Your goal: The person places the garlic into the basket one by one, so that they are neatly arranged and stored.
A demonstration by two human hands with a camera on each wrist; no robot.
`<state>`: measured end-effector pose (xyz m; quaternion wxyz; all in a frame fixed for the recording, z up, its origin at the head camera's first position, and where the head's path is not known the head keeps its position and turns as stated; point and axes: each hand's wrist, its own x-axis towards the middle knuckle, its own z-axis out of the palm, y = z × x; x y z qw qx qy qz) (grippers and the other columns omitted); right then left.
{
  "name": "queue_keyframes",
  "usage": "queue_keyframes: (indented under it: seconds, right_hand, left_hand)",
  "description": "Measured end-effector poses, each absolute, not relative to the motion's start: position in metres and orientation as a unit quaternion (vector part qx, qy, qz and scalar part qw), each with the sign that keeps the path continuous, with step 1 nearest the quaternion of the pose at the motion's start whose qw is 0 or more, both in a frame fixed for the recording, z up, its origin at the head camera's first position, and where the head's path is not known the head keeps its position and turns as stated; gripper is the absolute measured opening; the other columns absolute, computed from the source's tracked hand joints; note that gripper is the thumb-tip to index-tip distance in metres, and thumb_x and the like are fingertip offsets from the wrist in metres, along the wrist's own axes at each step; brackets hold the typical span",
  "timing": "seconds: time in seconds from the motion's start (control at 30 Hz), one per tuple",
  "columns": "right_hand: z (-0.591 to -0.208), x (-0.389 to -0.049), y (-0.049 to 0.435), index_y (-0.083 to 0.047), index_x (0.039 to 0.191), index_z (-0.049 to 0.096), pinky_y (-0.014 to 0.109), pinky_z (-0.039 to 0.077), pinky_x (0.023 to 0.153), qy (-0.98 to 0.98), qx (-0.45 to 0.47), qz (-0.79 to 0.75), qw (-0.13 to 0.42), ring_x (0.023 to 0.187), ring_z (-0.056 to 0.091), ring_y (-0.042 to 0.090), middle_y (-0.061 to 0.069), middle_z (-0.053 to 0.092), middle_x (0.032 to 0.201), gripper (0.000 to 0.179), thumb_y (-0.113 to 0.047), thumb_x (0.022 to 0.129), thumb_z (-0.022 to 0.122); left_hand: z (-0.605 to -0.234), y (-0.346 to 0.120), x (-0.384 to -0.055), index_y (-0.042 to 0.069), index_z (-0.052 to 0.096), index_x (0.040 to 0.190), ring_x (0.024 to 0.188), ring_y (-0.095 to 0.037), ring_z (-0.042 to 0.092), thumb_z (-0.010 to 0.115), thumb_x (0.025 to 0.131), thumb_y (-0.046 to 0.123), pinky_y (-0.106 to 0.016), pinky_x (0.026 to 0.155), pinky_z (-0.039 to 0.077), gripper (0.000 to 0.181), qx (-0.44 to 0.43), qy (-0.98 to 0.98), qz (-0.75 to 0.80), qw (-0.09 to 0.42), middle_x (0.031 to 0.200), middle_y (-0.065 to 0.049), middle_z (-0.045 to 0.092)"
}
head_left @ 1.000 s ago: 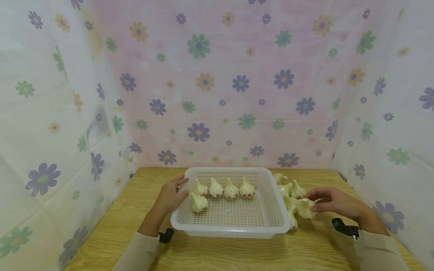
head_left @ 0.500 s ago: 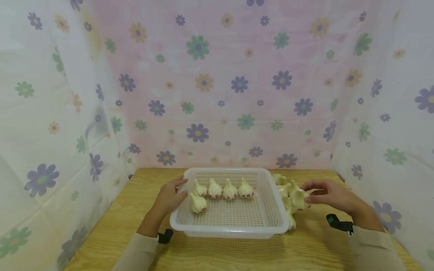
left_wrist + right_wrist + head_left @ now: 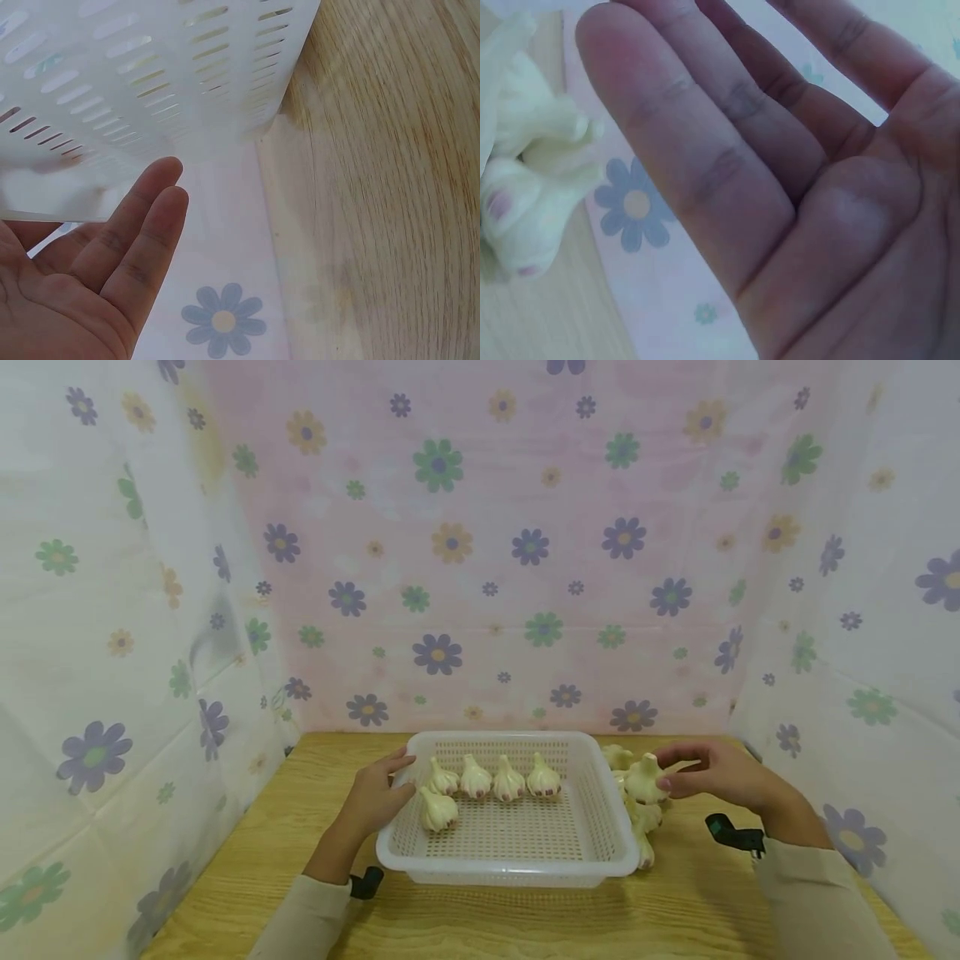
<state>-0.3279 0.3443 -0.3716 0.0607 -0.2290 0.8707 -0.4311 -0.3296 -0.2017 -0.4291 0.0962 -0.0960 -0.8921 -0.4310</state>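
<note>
The floral-printed cloth backdrop [image 3: 495, 493] encloses the work area on three sides; a wood-grain table [image 3: 255, 843] carries a white perforated plastic basket [image 3: 517, 867].

Change noted: over the last second the right hand [image 3: 720, 775] has moved a garlic bulb [image 3: 643, 781] away from the near side of the loose pile [image 3: 647, 817] and towards the basket. The bulb's stem now points upward. The left hand [image 3: 375, 795] and the five bulbs [image 3: 508, 783] inside the basket show no evident change: four in a row along the far side, one in front of the leftmost. In the inspector's judgement, this bulb has been singled out for handling but is not yet in the basket; the near part of the basket floor offers room.

Position: the bulb sits at the right hand's fingertips, pinched between thumb and fingers, just beside the basket's right rim. Whether it is fully clear of the bulbs beneath cannot be told. The right wrist view does not show the grip clearly.

The left hand, its fingers mostly straight, rests at the basket's left rim; how firmly cannot be told.
</note>
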Motion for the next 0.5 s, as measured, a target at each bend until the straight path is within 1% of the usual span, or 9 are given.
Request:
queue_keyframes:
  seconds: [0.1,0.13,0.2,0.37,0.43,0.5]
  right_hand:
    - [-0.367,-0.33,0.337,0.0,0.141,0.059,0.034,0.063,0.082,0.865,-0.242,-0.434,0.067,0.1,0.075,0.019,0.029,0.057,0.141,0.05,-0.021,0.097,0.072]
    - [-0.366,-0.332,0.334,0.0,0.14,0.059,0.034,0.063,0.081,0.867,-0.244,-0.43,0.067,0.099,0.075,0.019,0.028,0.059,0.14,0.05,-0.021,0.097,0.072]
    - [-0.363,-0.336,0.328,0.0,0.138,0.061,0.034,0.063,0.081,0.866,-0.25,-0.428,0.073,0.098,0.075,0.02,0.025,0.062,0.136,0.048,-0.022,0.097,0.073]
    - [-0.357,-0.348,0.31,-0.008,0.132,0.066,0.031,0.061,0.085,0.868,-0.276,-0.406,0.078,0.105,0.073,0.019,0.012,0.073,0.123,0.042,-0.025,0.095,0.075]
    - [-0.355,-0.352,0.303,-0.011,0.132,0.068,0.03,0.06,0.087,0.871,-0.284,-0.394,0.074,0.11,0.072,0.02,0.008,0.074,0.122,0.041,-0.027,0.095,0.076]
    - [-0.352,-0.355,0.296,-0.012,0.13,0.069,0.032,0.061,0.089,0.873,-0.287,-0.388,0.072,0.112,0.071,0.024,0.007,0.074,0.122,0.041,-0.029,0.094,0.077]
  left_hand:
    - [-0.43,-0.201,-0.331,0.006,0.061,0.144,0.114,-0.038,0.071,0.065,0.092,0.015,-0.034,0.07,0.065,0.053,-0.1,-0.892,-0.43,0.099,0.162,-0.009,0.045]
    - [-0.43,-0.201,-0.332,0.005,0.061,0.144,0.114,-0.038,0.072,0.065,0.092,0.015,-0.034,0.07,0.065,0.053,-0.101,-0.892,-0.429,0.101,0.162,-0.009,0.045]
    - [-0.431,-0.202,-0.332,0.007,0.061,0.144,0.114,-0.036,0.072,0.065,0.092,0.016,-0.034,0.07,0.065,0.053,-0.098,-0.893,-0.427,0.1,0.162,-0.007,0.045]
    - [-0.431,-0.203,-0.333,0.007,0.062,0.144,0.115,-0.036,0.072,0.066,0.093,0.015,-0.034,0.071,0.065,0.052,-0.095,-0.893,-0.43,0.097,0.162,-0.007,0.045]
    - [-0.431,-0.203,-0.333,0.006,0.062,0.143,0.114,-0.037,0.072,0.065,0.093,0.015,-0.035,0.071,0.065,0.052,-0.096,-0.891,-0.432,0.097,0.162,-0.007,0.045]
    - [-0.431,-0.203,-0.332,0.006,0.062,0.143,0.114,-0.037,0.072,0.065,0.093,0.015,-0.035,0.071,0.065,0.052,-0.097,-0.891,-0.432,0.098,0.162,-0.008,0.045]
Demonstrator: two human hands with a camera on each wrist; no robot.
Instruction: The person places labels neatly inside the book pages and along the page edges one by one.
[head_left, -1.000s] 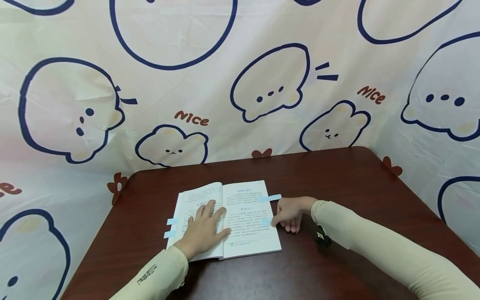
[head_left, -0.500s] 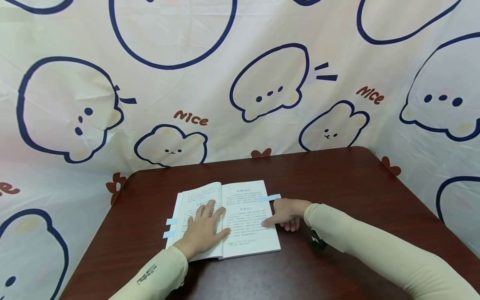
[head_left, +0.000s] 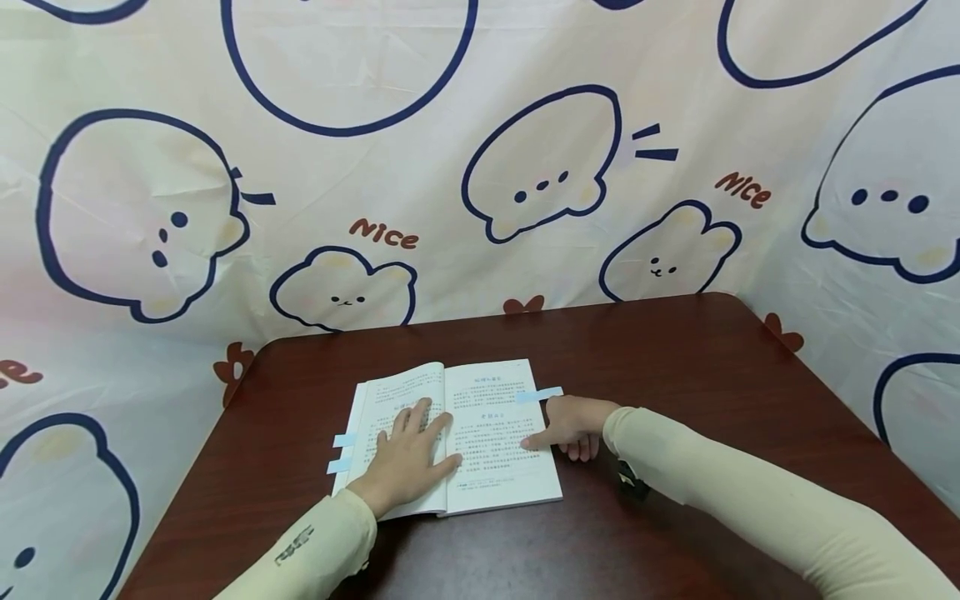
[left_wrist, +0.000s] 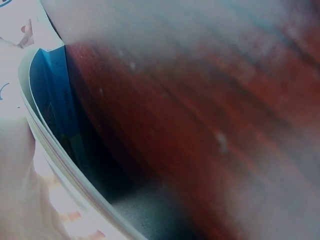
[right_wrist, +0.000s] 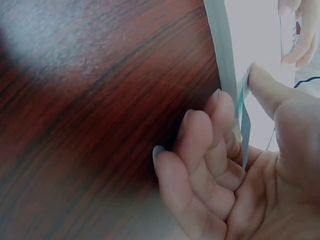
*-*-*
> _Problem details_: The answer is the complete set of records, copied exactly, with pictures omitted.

> _Response for this exercise_:
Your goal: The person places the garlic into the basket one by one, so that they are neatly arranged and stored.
A demonstration by two human hands with a camera on each wrist; no robot.
`<state>`: measured end-effector pose (xyz m; quaternion wxyz; all in a frame fixed for the recording, z up, its origin at the head camera's first position, and where the head's path is not known the head keeps its position and turns as stated; point and axes: each hand's wrist, its own x-axis towards the middle knuckle, its own z-axis out of the palm, y = z × x; x y z qw qx qy qz) (grippers and the other columns omitted); right then left.
{
  "name": "queue_keyframes",
  "usage": "queue_keyframes: (indented under it: seconds, right_hand, left_hand)",
  "description": "Measured end-effector poses, each absolute, not relative to the motion's start: position in metres and orientation as a unit quaternion (vector part qx, qy, qz and scalar part qw), each with the sign that keeps the path continuous, with step 1 nearest the quaternion of the pose at the motion's start whose qw is 0 or more, both in a frame fixed for the recording, z up, its origin at the head camera's first position, and where the head's path is not known the head keeps its position and turns as stated; gripper is the absolute measured opening; the other columns absolute, computed from the source's tracked hand joints; note that gripper is the thumb-tip to index-tip distance in metres, and thumb_x and the like are fingertip offsets from the wrist in metres, along the wrist's own axes at each step; brackets hold the typical span",
  "timing": "seconds: time in seconds from the motion's start (control at 30 Hz), one per tuple",
  "columns": "right_hand: z (-0.591 to -0.208), x (-0.389 to -0.049), y (-0.049 to 0.435), index_y (-0.083 to 0.047), index_x (0.039 to 0.191), index_z (-0.049 to 0.096), pinky_y (-0.014 to 0.109), pinky_z (-0.039 to 0.077), pinky_x (0.023 to 0.153), qy (-0.98 to 0.98), qx (-0.45 to 0.47), qz (-0.79 to 0.75), qw (-0.13 to 0.42), ring_x (0.023 to 0.187), ring_z (-0.056 to 0.091), ring_y (-0.042 to 0.090), middle_y (-0.061 to 0.069), middle_z (-0.053 to 0.092), middle_x (0.032 to 0.201), gripper (0.000 to 0.179), thumb_y (-0.113 to 0.047), thumb_x (0.022 to 0.129), thumb_z (-0.022 to 0.122); left_hand: z (-0.605 to -0.234), y (-0.346 to 0.120), x (-0.384 to -0.055), index_y (-0.042 to 0.069), index_z (-0.052 to 0.096), index_x (0.040 to 0.190), ring_x (0.024 to 0.188), ring_y (-0.095 to 0.037), ring_z (-0.042 to 0.092), thumb_z (-0.010 to 0.115), thumb_x (0.025 to 0.131), thumb_y (-0.046 to 0.123), pinky_y (-0.106 to 0.016), pinky_x (0.026 to 0.155), pinky_z (-0.039 to 0.077), gripper (0.000 to 0.181), qx (-0.44 to 0.43), qy (-0.98 to 0.98), qz (-0.75 to 0.80), qw (-0.09 to 0.42), middle_x (0.031 to 0.200), middle_y (-0.065 to 0.049), middle_z (-0.045 to 0.092)"
}
head_left @ 1.000 s ago: 
head_left @ 0.500 s ago: 
left_wrist + right_wrist + head_left @ now: 
<state>-0.3279 0.3443 -0.3716 0.0607 -0.2290 0.8707 -0.4311 -0.3296 -0.2017 -0.4291 0.0962 -0.0960 -0.8921 -0.4310</state>
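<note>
The floral-printed cloth backdrop [image 3: 495, 493] encloses the work area on three sides; a wood-grain table [image 3: 255, 843] carries a white perforated plastic basket [image 3: 517, 867].

Change noted: over the last second the right hand [image 3: 720, 775] has moved a garlic bulb [image 3: 643, 781] away from the near side of the loose pile [image 3: 647, 817] and towards the basket. The bulb's stem now points upward. The left hand [image 3: 375, 795] and the five bulbs [image 3: 508, 783] inside the basket show no evident change: four in a row along the far side, one in front of the leftmost. In the inspector's judgement, this bulb has been singled out for handling but is not yet in the basket; the near part of the basket floor offers room.

Position: the bulb sits at the right hand's fingertips, pinched between thumb and fingers, just beside the basket's right rim. Whether it is fully clear of the bulbs beneath cannot be told. The right wrist view does not show the grip clearly.

The left hand, its fingers mostly straight, rests at the basket's left rim; how firmly cannot be told.
</note>
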Motion for the next 0.5 s, as measured, a target at each bend until the straight path is within 1% of the usual span, or 9 are given.
Request:
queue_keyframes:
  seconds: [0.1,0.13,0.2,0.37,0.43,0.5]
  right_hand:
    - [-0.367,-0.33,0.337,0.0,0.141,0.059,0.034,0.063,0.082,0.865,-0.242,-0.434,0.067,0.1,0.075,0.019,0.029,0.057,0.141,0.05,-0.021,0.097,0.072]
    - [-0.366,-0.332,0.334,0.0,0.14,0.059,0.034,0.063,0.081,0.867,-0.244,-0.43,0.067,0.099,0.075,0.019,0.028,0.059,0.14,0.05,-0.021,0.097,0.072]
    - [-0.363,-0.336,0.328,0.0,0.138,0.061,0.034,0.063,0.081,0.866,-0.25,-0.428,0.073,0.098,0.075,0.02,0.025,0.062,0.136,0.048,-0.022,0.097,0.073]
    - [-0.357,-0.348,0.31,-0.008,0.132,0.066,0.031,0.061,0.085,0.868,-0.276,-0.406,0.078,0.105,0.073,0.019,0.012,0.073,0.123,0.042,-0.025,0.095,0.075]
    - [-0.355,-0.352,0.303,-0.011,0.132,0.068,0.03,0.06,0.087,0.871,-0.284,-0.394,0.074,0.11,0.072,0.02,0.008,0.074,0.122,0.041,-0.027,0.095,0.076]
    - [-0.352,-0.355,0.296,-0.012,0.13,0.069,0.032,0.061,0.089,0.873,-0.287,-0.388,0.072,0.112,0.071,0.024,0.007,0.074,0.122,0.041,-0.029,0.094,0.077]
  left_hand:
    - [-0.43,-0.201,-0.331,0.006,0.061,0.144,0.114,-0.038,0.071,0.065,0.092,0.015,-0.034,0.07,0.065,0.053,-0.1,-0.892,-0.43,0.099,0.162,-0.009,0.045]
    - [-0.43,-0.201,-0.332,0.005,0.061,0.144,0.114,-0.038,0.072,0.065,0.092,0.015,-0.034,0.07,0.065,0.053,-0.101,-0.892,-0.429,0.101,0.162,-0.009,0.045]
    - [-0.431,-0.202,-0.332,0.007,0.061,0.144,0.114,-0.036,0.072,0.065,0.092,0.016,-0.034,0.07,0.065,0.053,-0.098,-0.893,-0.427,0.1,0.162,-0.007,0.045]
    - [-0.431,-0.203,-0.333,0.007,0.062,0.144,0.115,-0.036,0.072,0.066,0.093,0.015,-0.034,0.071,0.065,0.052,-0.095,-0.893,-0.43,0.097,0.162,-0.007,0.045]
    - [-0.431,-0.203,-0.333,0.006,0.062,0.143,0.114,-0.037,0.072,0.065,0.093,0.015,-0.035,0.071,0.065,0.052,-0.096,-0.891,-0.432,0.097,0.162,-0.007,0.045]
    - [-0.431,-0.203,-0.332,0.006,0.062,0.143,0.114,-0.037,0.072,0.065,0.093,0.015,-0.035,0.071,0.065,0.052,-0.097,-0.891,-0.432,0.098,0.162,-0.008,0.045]
Demonstrator: two human hands with a camera on each wrist; no robot.
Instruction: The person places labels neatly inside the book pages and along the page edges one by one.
[head_left, -1.000s] 
[head_left, -0.500s] 
[head_left, +0.000s] 
[left_wrist, +0.000s] 
[right_wrist, +0.000s] 

Nothing more will be written for this answer.